There's reason for optimism: the biggest predictor of viewership has always been whether audiences have seen the nominees, and this year, with two of the most popular films of 2023 in the running for best picture, and with both of them and all their fellow nominees already available on streaming — the telecast is as well positioned as it has been in decades.

In a new wrinkle, this year's best picture nominees were required to fulfill at least two of four previously optional diversity-and-inclusion standards the Motion Picture Academy instituted after being stung by years of #OscarsSoWhite hashtags and a freshly minted #OscarsSoMale hashtag at its 2020 telecast.

The aim is to expand participation by historically under-represented groups on and off-screen. And while the standards aren't particularly difficult to meet – of the 321 films eligible for Oscars, 265 qualified under the new requirements for Best Picture consideration – there is demonstrable diversity among nominees this year.

This could also be due to the Academy's enlarged and broadened voting membership — almost 11,000 people (up from 6,261 in 2012) from 93 countries — with substantial increases in the percentage of women and persons of color over previous years.

Anecdotal evidence that this might be helping:

  • Four of the year's best picture nominees (Killers of the Flower Moon, Anatomy of a Fall, Past Lives, and Zone of Interest) are at least partly not in English.
  • Seven of the 20 acting nominees are performers of color, with the best actress category already precedent-setting for the presence of Lily Gladstone, the first Native American acting nominee in Oscars history.
  • GLAAD issued a statement praising the nominations of Rustin's Colman Domingo and Nyad's Jodie Foster as the first time two out LGBTQ actors have been nominated for playing LGBTQ characters (and real-life historical icons).
Da'Vine Joy Randolph keeps on winning.

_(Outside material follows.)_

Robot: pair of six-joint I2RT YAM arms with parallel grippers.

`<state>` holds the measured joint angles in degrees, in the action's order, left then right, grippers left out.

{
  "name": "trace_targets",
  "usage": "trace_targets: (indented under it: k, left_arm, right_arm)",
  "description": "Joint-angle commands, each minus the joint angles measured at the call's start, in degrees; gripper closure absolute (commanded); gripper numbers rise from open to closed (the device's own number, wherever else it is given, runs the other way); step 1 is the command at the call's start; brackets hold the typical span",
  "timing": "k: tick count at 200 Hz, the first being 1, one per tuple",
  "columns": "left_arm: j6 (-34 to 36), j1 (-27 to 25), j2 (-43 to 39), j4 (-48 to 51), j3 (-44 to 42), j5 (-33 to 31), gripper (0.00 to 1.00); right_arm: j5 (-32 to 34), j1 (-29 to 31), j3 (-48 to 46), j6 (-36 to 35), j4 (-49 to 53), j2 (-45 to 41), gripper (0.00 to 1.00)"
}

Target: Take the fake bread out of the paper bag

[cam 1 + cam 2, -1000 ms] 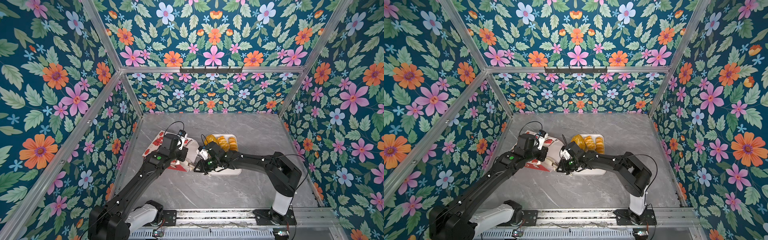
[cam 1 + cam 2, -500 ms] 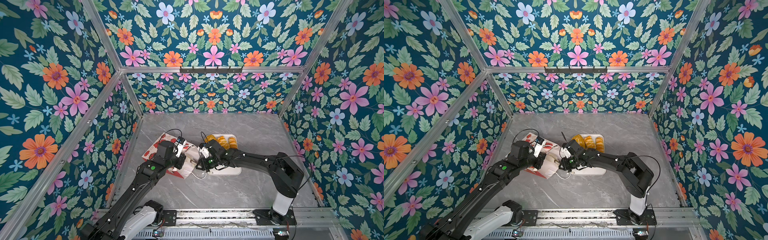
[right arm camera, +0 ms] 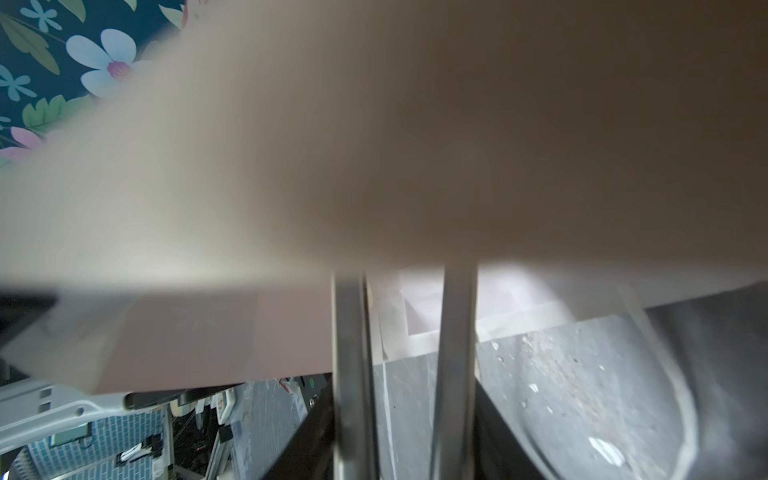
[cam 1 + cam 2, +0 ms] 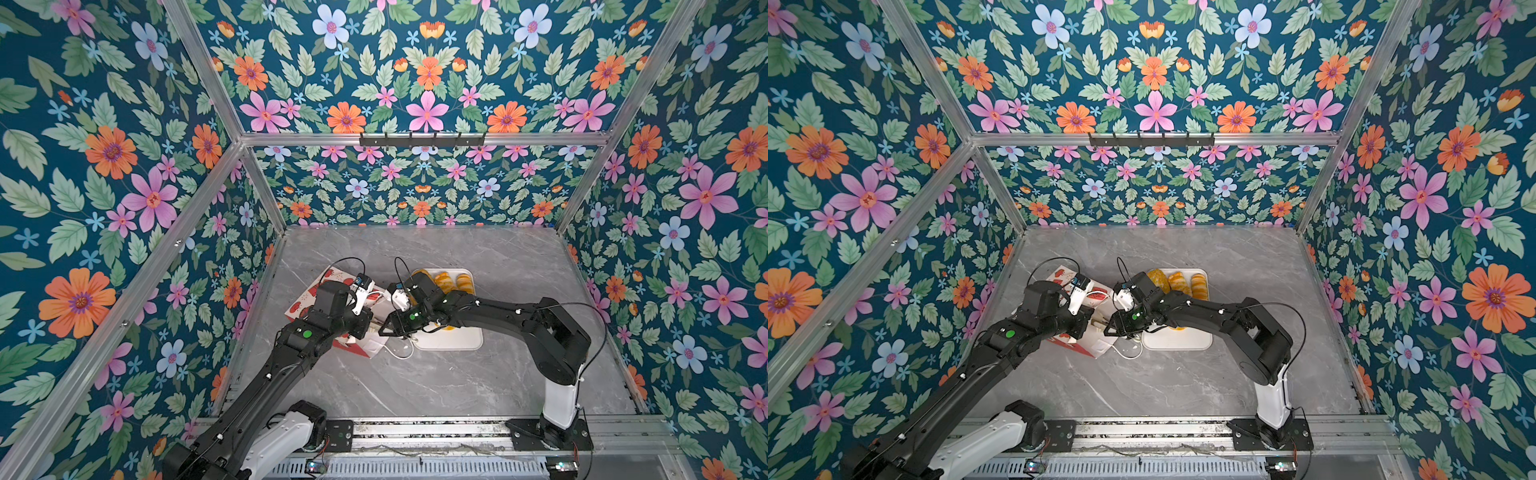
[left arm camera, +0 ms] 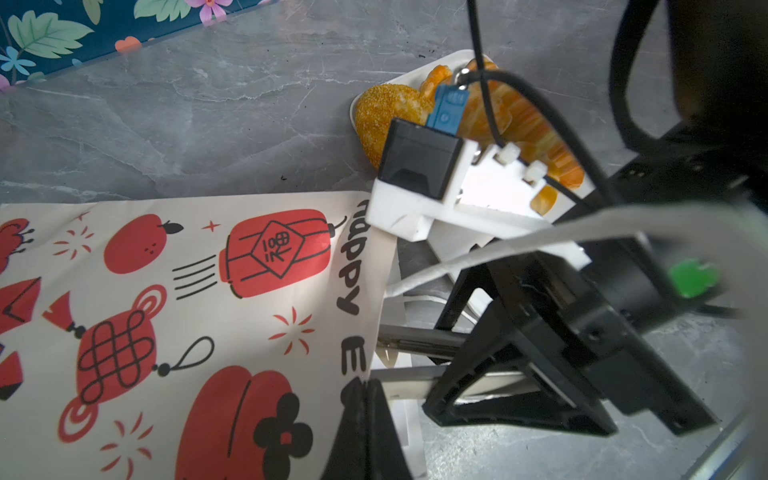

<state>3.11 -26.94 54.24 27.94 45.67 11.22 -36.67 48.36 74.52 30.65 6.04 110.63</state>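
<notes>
Red-and-white paper bag point(image 4: 305, 297) is lying on its side on the table point(image 4: 415, 382), just beside the white tray point(image 4: 457, 345), with its mouth facing the tray. Left end effector point(image 5: 366, 395) is sitting at the mouth edge nearest the tray, clenched. In the left wrist view it appears to be pinching the bag's upper wall at the rim and propping the mouth open. One white cord handle point(image 4: 401, 353) is lying on the table between bag and tray.

Right end effector point(image 5: 399, 359) is pointing away from the tray, into the bag mouth. Its jaws are standing slightly apart, and nothing is showing between them in either wrist view. The interior beyond them is showing only white lining, partly blurred.

Fake bread point(image 4: 1177, 282) is resting on the tray. Three pieces are lying side by side along the tray's far end: seeded loaf point(image 4: 1158, 279) on the bag side, a twisted piece in the middle, and ridged loaf point(image 4: 1199, 286) on the side away from the bag. A fourth piece point(image 4: 1177, 328) is showing partly under the right arm, nearer the tray's middle.

Judgement: the task is looking mostly done, with at least four pieces out on the tray. Whether any piece is lying inside the bag cannot be told. If one is, the right end effector is going to need to reach deeper past the rim.
</notes>
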Motion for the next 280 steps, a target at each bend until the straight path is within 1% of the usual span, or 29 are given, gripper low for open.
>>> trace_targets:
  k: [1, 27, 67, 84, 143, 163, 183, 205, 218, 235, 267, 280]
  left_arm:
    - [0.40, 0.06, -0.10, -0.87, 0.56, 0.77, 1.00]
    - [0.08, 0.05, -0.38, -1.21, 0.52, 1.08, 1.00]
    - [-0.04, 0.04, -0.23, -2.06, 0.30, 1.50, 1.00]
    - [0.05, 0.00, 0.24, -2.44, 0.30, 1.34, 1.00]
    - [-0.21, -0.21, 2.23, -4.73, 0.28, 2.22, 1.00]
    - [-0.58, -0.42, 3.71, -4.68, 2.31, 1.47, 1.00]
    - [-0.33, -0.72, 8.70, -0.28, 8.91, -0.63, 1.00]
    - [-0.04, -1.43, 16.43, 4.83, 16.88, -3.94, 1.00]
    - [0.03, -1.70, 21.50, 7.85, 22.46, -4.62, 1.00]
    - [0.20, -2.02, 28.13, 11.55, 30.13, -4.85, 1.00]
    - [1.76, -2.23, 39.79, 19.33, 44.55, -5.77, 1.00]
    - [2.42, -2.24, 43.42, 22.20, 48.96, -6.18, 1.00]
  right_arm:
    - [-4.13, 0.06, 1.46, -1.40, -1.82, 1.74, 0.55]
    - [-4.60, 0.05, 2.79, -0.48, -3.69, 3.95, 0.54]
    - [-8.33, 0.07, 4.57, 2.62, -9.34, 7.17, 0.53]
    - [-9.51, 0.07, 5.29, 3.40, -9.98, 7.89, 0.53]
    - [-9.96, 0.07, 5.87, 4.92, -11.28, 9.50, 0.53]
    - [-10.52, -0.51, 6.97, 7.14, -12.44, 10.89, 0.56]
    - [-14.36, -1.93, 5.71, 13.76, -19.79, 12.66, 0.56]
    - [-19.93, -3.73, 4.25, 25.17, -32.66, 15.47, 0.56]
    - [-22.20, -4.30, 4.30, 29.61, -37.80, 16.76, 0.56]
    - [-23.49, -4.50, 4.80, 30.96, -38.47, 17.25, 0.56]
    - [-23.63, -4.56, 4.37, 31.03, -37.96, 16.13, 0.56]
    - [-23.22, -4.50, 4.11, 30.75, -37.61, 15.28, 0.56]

She's nominated for a Best Supporting Actress Oscar for The Holdovers. (Amy Sussman/Getty Images)

Hints for your Oscar Pool ballot

And then, of course, there's the horse race. The Oscars come at the tail end of a wave of awards ceremonies, some from groups with memberships that overlap with the Academy's. And when a lot of those groups agree, as has happened this year, that can make the race feel less like a contest than a coronation.

At this point, it would be actively startling if Oppenheimer (which received 13 nominations) does not win the two big prizes — best picture and best director (Christopher Nolan) — likely along with best editing, best score, best cinematography, and possibly best supporting actor (Robert Downey Jr.). Da'Vine Joy Randolph has won every best supporting actress award on the circuit so far for her grieving cafeteria manager in the prep-school dramedy The Holdovers.

Still, a goodly number of other awards appear up for grabs, including:

  • Best actress, where Flower Moon's reserved Lily Gladstone and Poor Things' boisterous Emma Stone appear equally favored.
  • Best actor, where Oppenheimer's Cillian Murphy has been trading wins all awards season with The Holdovers' Paul Giamatti.
  • Best animated feature, where Spider-Man: Across the Spider-Verse and Hayao Miyazaki's The Boy and the Heron are perhaps a brush stroke apart in popularity.

All of which is to say, there's still plenty of wriggle room on your Oscar pool ballot and reason to watch.